One important aspect of model complexity is that the optimal model will generally depend on the size of your training data. A learning Curve is a plot of the training and cross-validation error as a function of the number of training samples. The general behavior we would expect from a learning curve is this:

  • A model of a given complexity will overfit a small dataset: this means the training score will be relatively high, while the validation score will be relatively low.
  • A model of a given complexity will underfit a large dataset: this means that the training score will decrease, but the validation score will increase.
  • A model will never, except by chance, give a better score to the validation set than the training set: this means the curves should keep getting closer together but never cross.

The following figure shows a typical learning curve for a supervised learning problem:

validation_curve

A typical learning curve.

Loss vs. epoch graphs

Another common type of training curves are Loss vs. epoch graphs, where in the Y axis we have a loss function to minimize (an "error") and on the X axis we have the number of epochs (iterations) of the training algorithm (sort of like the time axis).

These curves are used to monitor the training process of a model over time, and to determine when to stop training (typically when the loss function is not decreasing anymore, and before it starts increasing again). The following figure shows a loss vs. epoch graph for a neural network:

validation_curve

A **loss vs. epoch graph** example.

Common pitfalls

Overfitting

Overfitting is a modeling error that occurs when a function is too closely fit to a limited set of data points. Overfitting the model generally takes the form of making an overly complex model to explain idiosyncrasies in the data under study. In reality, the data being studied often has some degree of error or random noise within it. Thus, attempting to make the model conform too closely to slightly inaccurate data can infect the model with substantial errors and reduce its predictive power.

Underfitting

Underfitting occurs when a statistical model or machine learning algorithm cannot capture the underlying trend of the data. Intuitively, underfitting occurs when the model or the algorithm does not fit the data well enough. More specifically, underfitting occurs if the model or algorithm shows low variance but high bias. Underfitting is often a result of an excessively simple model.

Data leakage

Data leakage is a problem that occurs when information about the target variable is inadvertently introduced into the training data. This can cause the model to perform unrealistically well during training, but perform poorly during testing.

Note

If we are not careful with time series data when splitting the data into training and test sets, we can introduce data leakage by using information from the future to predict the past!

Class imbalance

Class imbalance is a problem that occurs when the number of observations in each class is not equal.

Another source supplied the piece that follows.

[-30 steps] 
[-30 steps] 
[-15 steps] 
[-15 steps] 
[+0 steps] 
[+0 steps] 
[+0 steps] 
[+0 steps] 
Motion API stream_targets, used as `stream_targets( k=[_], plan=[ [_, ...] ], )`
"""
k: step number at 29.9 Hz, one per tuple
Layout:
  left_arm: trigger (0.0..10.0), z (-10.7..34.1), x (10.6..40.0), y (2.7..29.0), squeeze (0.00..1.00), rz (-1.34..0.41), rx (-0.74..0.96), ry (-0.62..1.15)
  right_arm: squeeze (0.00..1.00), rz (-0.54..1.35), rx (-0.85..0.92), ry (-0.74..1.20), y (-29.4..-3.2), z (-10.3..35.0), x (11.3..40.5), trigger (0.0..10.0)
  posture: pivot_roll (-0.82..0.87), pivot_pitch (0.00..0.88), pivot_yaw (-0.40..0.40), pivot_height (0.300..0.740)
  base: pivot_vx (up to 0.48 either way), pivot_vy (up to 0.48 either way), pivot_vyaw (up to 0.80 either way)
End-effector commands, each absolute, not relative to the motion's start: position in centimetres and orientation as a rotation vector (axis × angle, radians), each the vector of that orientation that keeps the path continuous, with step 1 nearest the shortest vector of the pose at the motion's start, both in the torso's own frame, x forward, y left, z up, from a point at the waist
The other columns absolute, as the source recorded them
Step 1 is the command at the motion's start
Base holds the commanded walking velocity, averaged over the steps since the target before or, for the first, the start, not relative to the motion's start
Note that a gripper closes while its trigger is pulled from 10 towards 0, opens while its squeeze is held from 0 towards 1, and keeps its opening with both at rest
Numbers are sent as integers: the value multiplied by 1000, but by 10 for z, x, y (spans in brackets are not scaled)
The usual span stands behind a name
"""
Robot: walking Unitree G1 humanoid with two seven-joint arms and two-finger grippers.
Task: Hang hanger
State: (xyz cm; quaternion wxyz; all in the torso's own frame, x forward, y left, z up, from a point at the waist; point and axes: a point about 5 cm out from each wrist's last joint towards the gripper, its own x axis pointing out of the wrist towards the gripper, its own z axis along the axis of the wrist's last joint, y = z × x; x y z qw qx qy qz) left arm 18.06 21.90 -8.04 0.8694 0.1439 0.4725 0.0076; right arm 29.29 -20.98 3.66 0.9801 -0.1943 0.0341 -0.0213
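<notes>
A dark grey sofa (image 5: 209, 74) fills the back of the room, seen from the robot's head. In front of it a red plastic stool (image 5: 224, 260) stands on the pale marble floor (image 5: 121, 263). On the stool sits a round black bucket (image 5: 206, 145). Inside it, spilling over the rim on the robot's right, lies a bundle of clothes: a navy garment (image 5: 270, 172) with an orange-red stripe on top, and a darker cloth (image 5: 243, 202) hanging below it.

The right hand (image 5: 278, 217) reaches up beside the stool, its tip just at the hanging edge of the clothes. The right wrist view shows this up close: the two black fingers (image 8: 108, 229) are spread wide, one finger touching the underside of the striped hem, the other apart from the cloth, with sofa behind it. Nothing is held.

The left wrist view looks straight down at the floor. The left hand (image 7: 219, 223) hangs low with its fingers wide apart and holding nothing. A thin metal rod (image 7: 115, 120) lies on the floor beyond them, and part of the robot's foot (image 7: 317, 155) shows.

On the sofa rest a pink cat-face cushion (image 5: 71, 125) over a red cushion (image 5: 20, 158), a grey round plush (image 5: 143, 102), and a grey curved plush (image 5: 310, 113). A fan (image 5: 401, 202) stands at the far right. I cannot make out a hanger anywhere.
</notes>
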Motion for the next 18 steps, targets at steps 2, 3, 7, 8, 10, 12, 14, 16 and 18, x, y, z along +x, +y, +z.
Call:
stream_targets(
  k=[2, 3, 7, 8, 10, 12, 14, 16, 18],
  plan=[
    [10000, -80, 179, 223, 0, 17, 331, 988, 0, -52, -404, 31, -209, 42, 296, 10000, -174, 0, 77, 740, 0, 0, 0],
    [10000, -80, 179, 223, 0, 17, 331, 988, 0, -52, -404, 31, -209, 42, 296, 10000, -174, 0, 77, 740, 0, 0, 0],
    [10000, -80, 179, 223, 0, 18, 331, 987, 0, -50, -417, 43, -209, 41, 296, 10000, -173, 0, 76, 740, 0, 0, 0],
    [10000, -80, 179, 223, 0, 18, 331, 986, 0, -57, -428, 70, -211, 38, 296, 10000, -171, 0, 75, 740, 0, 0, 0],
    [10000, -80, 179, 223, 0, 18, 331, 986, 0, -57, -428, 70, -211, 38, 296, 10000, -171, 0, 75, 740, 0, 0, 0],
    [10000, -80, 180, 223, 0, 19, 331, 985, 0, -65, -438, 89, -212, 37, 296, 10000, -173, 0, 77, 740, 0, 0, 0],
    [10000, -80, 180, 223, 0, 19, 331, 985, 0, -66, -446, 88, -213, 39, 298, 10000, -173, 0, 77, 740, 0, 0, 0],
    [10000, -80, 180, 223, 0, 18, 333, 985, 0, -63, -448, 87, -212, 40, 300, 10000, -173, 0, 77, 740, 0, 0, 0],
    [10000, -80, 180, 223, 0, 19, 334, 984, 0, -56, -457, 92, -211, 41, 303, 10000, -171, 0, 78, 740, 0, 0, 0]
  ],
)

This can cause problems when training a model, since the model will tend to predict the most common class. For example, if we have a dataset with 99% of the observations belonging to class A and 1% belonging to class B, a classifier that always predicts class A will have an accuracy of 99%, even though it is a useless classifier. In this case, a better metric would be the AUROC.

Curse of dimensionality

The curse of dimensionality refers to various phenomena that arise when analyzing and organizing data in high-dimensional spaces that do not occur in low-dimensional settings such as the three-dimensional physical space of everyday experience.

In machine learning, the curse of dimensionality is often used to refer to the fact that the performance of many machine learning algorithms degrades as the number of features increases. This is because, as the number of features increases, the number of observations required to obtain a good model increases exponentially with the number of features.